1. Integrated Science ISC 231-234

-OR-

2. All of the following courses:

• COS 126 or higher

• MOL 214

• PHY 103-104 or PHY 103-108 or the equivalent by permission of the Director

• CHM 201-202 or the equivalent by permission of the Director

• One 200-level math course (or higher) - OR - one semester of statistics: SML 201, ORF 245, MOL/EEB 355 or higher (but not PSY 251)

Please note that students can use their AP credits for the PHY and CHM requirements as per the university's Reference Table for AP Credit.

• AP 5 on Parts I and II of Physics C gives equivalency for PHY 103-104

• AP 4 on Chemistry gives equivalency for CHM 201 (but not CHM 202)

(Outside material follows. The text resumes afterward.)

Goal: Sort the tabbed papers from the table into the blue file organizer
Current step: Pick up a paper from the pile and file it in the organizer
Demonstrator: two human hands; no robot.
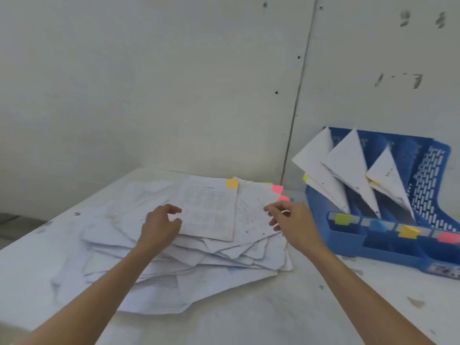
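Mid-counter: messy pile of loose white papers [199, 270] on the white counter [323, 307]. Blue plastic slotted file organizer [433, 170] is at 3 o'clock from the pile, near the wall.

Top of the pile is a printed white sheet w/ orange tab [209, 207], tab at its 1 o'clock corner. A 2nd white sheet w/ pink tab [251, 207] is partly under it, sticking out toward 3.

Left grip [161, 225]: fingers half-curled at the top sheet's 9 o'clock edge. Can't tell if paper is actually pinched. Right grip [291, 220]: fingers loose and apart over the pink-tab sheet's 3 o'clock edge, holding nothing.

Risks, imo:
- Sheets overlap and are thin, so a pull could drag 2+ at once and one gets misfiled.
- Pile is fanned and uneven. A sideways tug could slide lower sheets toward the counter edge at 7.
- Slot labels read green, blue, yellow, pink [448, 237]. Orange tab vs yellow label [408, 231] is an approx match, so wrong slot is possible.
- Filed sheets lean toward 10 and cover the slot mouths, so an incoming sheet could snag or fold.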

• AP 5 on Chemistry gives equivalency for CHM 201-202

## Program of Study

**1**. QCB 302: Research Topics in QCB (taken in the fall of sophomore or junior year)

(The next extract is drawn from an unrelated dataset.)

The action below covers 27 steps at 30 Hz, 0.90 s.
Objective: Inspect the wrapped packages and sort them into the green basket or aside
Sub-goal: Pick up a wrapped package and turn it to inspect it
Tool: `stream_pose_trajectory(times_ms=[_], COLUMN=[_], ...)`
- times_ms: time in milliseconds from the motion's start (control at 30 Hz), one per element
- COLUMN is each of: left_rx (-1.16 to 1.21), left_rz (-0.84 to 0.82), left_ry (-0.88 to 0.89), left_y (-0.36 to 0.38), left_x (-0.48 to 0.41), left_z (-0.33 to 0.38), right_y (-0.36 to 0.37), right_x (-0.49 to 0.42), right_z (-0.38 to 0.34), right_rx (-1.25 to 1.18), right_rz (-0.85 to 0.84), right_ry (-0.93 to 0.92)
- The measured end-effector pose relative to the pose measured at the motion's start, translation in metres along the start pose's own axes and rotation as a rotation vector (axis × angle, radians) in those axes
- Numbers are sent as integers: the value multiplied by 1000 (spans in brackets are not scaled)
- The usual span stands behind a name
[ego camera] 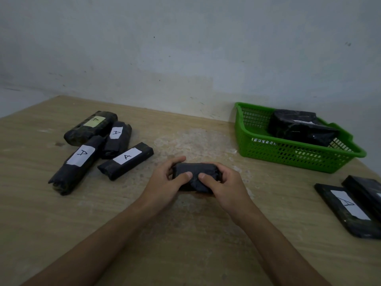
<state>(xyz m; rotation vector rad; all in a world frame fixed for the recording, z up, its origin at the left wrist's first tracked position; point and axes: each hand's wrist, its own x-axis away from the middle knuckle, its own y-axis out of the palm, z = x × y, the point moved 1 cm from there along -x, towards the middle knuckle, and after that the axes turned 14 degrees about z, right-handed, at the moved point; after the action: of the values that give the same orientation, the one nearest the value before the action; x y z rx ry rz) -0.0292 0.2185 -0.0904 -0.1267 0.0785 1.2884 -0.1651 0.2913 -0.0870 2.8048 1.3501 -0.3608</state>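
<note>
Fingers (186, 175) of left hand (165, 183) and right hand (225, 183) curl round small black plastic-wrapped package (194, 171) over tan wooden table (185, 240), no label showing, so a missort into green plastic mesh basket (288, 156) seems possible.

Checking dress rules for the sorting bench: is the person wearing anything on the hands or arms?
Nothing visible: both forearms are bare, no sleeves, and the left hand and right hand show no gloves, rings or watch.

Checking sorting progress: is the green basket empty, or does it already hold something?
Not empty. The green basket holds at least one black wrapped package; exact count cannot be told.
</note>
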Motion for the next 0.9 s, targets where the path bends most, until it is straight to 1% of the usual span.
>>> stream_pose_trajectory(times_ms=[100,167,233,333,467,567,633,733,767,900], left_rx=[-17,14,40,58,53,47,92,248,260,254], left_rz=[-25,-30,-19,-24,-14,-35,-42,-21,-15,-22], left_ry=[25,26,35,42,34,43,-6,-167,-195,-218], left_y=[-1,-1,-1,-2,-1,0,1,2,3,4], left_x=[1,1,2,3,3,3,3,2,1,0], left_z=[-1,0,2,2,1,0,1,1,0,-2], right_y=[-1,-2,-3,-1,1,-1,-4,-5,-5,-5], right_x=[0,1,3,4,4,3,3,5,6,7], right_z=[-1,-2,-1,0,-2,-3,-6,-11,-12,-13], right_rx=[-27,-58,-39,26,-12,-18,23,56,56,43], right_rz=[-11,-27,-33,-13,20,12,5,-53,-67,-64], right_ry=[46,87,71,-15,6,-6,-81,-167,-182,-164])
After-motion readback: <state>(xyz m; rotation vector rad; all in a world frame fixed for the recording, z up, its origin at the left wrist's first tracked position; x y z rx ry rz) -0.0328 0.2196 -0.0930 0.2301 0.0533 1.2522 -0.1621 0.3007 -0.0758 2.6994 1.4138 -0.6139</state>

**2.** **Three electives** from the course list below (Additional courses may be taken as electives with approval from the Director):

- CBE 433 Mechanics/Dynamics of Soft Living Matter
- CBE 440 The Physical Basis of Human Disease
- CBE 447/GHP 447 Metabolic Engineering
- CHM 440 Drug Discovery in the Genomics Era
- CHM 541/QCB 541 Chemical Biology II
- COS 343 Algorithms for Computational Biology
- EEB 324 Theoretical Ecology
- EEB 325 Mathematical Modeling in Biology and Medicine
- ENV 302/EEB 302 Practical Models for Environmental Systems
- GEO 523 / CEE 572 Geomicrobiology
- ISC 326 Human Genomics: Past, Present, Future
- MAE 344/MAE 566 Biomechanics and Biomaterials: From Cells to Organisms
- MAT/APC 321 Numerical Methods
- MAT 586/APC 511/MOL 511/QCB 513 Computational Methods in Cryo-Electron Microscopy
- NEU 314 Mathematical Tools for Neuroscience
- NEU 437 / MOL 437 / PSY 437 Computational Neuroscience
- PHY 209 Computational Physics Seminar
- PHY 412 Biological Physics
- QCB 408/508 Foundations of Applied Statistics and Data Science (with Applications in Biology)
- QCB 455/COS 551 Introduction to Genomics and Computational Molecular Biology
- QCB 490 Molecular Mechanisms of Longevity: The Genetics, Genomics, and Cell Biology of Aging
- QCB 505 Topics in Biophysics and Quantitative Biology: Statistical Mechanics for Real Biological Networks
- QCB 511 Modeling Tools for Cell and Developmental Biology
- QCB 515 Method and Logic in Quantitative Biology

**3.** **Junior and senior independent work** must have significant overlap with areas in quantitative and computational biology.

## Administrative Details

A minimum of a B average in program courses and junior and senior independent work is required for successful completion of the program. Program courses cannot be taken Pass/D/Fail.

Applications for program admission, including the Research Lab form, must be submitted by May 31 of sophomore year and should include the following information: prerequisite courses, plans for courses in the junior and senior years, and independent work plans. Admission decisions are made by June 30.

## Certificate of Proficiency

Students who fulfill the requirements of the program receive a certificate of proficiency in quantitative and computational biology upon graduation. Students who pursue a certificate in quantitative and computational biology may not also receive a certificate in biophysics.